Use policies to manage Basic authentication prompts

If you need to provide Basic authentication prompts for certain hosts or from network proxies, you can configure the following policies:

Important

  • We don't recommend allowing Basic authentication prompts for certain hosts or from network proxies, because using Basic authentication isn't secure.
  • But you can use these policies if you need to provide these prompts temporarily while you move those servers to more secure authentication methods.

These policies can be found in the Group Policy Management Console under User Configuration\Policies\Administrative Templates\Microsoft Office 2016\Security Settings.

Note

Allow specified hosts to show Basic Authentication prompts to Office apps

This policy allows you to specify which hosts can show Basic authentication sign-in prompts to apps such as Word and Excel.

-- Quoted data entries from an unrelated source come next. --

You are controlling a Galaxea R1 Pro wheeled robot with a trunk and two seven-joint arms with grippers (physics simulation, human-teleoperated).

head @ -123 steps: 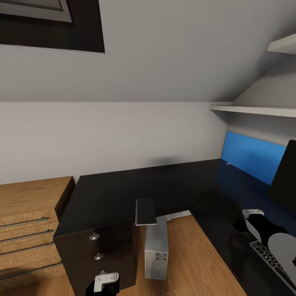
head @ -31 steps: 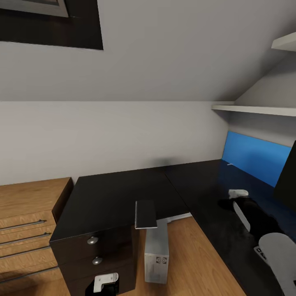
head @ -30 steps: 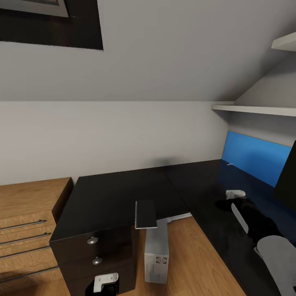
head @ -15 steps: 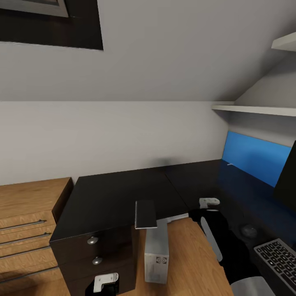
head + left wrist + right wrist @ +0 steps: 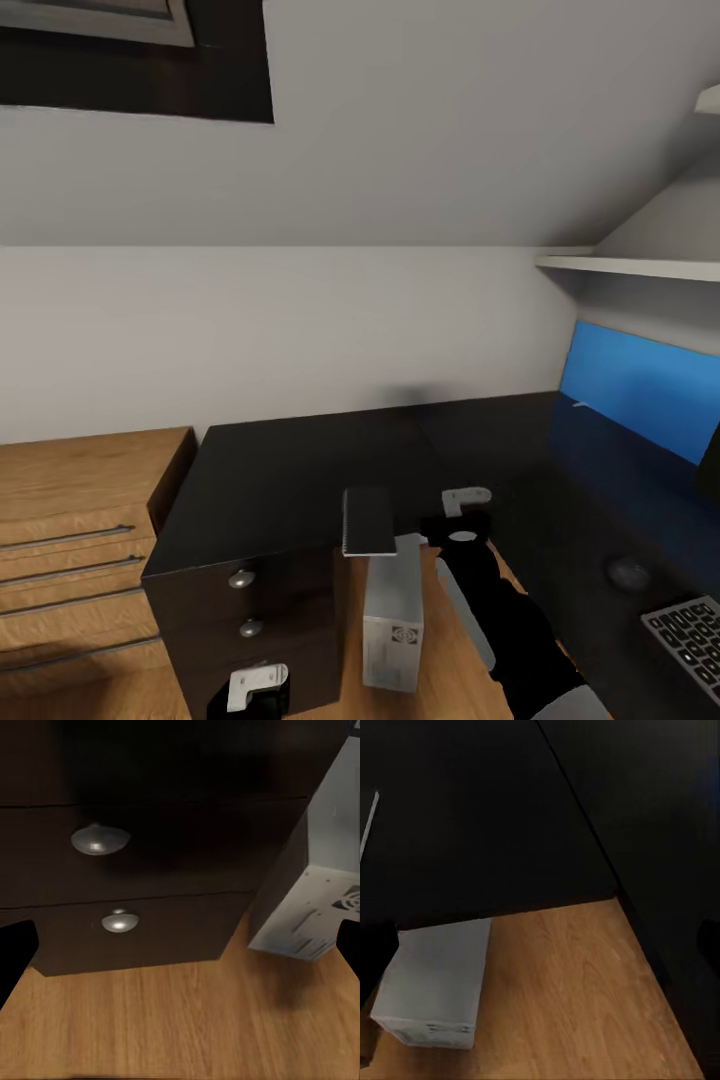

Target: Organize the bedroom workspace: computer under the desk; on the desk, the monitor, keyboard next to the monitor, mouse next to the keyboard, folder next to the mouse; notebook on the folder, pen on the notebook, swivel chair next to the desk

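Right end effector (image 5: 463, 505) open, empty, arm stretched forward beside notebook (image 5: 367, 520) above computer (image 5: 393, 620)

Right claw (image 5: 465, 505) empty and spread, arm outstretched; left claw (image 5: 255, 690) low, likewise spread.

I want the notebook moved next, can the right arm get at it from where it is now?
Probably yes. The notebook lies flat at the desk edge with nothing on it, and the right gripper hovers just beside it, with bare desktop between.
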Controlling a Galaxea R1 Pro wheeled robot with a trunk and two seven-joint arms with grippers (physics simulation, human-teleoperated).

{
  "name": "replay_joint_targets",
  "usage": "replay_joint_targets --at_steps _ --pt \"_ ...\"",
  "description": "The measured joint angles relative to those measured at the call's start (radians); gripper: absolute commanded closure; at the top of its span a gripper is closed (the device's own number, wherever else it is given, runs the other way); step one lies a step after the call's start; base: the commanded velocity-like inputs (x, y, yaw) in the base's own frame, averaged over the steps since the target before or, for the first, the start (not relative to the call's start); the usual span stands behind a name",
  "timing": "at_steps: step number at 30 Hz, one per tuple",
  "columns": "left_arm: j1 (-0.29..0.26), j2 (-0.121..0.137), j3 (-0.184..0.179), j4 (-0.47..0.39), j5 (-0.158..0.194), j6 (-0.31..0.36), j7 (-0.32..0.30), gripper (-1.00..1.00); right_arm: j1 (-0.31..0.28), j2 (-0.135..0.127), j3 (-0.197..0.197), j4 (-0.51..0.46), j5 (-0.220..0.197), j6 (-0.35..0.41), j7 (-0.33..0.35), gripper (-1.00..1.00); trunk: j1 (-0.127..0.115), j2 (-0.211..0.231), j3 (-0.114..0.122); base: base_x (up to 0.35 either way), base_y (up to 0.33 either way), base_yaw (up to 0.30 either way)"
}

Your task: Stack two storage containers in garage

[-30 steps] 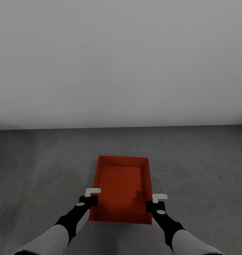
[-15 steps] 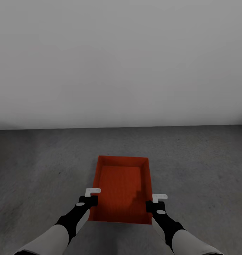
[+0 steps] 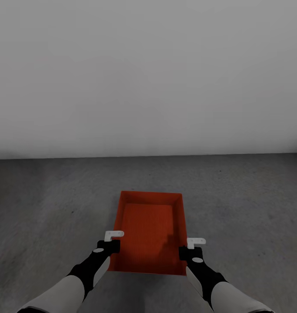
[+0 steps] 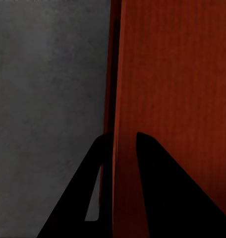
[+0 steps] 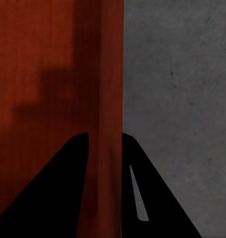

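Observation:
One orange-red storage container [image 3: 150, 226] sits low over the dark grey floor [image 3: 44, 204] of the garage, straight ahead of me in the head view. My left gripper [image 3: 112, 246] is shut on its left wall and my right gripper [image 3: 183, 252] on its right wall, both near the closer end. In the left wrist view the dark fingers [image 4: 147, 163] straddle the thin wall of the container [image 4: 172, 89]. In the right wrist view the right gripper [image 5: 104, 135] pinches the container [image 5: 48, 59] wall the same way. Whether the bin touches the floor I cannot tell.
A plain light grey wall [image 3: 148, 78] rises a short way beyond the container. Mottled concrete spreads out to both sides of it, as the floor [image 4: 48, 99] and floor [image 5: 182, 74] in the wrist views.

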Motion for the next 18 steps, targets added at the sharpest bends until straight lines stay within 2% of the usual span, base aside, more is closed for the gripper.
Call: replay_joint_targets --at_steps 18 --pt "0.0 0.0 0.0 -0.001 -0.001 0.001 0.0 1.0 0.0 0.001 -0.002 0.0 0.0 -0.001 -0.001 1.0 0.0 0.0 0.0 0.0 0.0 0.0"
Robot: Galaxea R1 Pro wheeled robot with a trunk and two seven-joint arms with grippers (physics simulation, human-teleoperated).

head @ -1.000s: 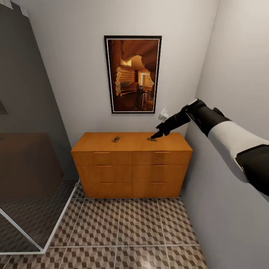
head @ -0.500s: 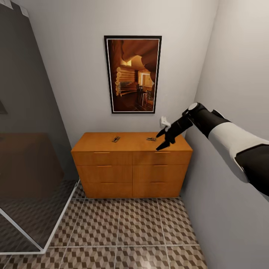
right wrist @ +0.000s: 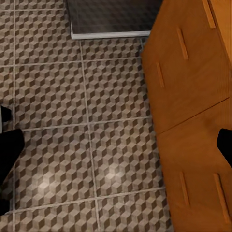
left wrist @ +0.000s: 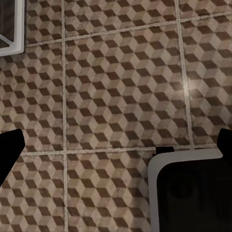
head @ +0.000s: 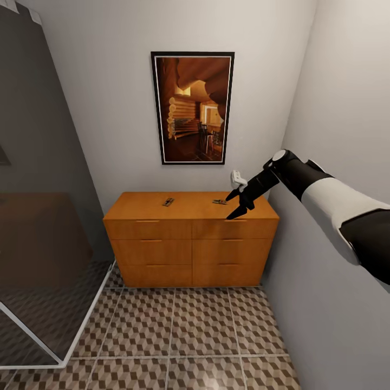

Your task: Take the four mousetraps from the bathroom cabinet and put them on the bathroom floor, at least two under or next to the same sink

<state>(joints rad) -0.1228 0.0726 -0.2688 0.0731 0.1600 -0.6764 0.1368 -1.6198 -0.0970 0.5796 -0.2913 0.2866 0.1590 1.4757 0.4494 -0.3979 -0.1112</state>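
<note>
The orange-brown cabinet (head: 189,238) stands against the far wall. Two mousetraps lie on its top, one left of centre (head: 168,202) and one toward the right (head: 219,202). My right gripper (head: 228,208) hangs open just right of the right-hand mousetrap, over the cabinet's front edge and holding nothing. The right wrist view looks down past its spread fingertips (right wrist: 8,154) at the cabinet's drawer fronts (right wrist: 193,96) and the bathroom floor (right wrist: 87,121). In the left wrist view my left gripper (left wrist: 116,150) is open and empty above the cube-patterned bathroom floor (left wrist: 121,87). The sink is out of view.
A dark glass shower enclosure (head: 43,216) with a white frame takes up the left side. The grey right wall (head: 336,108) runs close beside my right arm. A framed picture (head: 192,108) hangs above the cabinet. My base's dark, grey-rimmed edge (left wrist: 193,193) sits below the left gripper.
My right gripper has lifted off the right-hand mousetrap, pulled back toward the cabinet's front edge and turned, its fingers now spread. The mousetrap stayed on the cabinet top.
</note>
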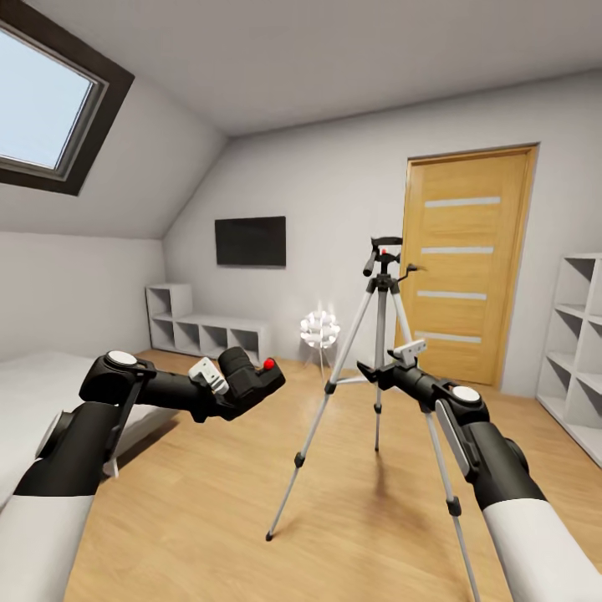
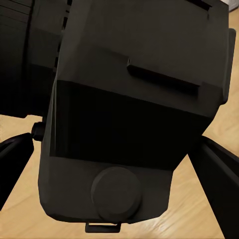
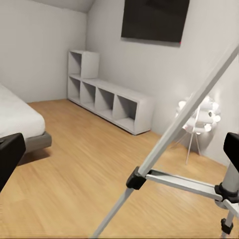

The following table shows the level of protection you get with each state of the policy.

Icon Protection level Policy state Description
A screenshot of a green icon with a checkmark indicating that the content is fully protected. Protected Enabled
(no hosts specified)
Users are blocked from opening files located on web servers that use Basic authentication.
A screenshot of an orange icon with a checkmark indicating that the content is partially protected. Partially protected Enabled
(hosts specified)
Basic authentication prompts are allowed only from the hosts specified.

If you specify multiple hosts, separate them by a semi-colon.
A screenshot of a green icon with a checkmark indicating that the content is fully protected. Protected Disabled Users are blocked from opening files located on web servers that use Basic authentication.
A screenshot of a green icon with a checkmark indicating that the content is fully protected. Protected
[recommended]
Not Configured Users are blocked from opening files located on web servers that use Basic authentication.

Allow Basic Authentication prompts from network proxies

This policy controls whether network proxies are allowed to show Basic authentication prompts.

The following table shows the level of protection you get with each state of the policy.

Icon Protection level Policy state Description
A screenshot of a green icon with a checkmark indicating that the content is fully protected. Protected Disabled Network proxies don't show Basic authentication prompts.
A screenshot of a red icon with an 'X' indicating that the content isn't protected. Not protected Enabled Network proxies show Basic authentication prompts.
A screenshot of a green icon with a checkmark indicating that the content is fully protected. Protected [recommended] Not Configured Network proxies don't show Basic authentication prompts.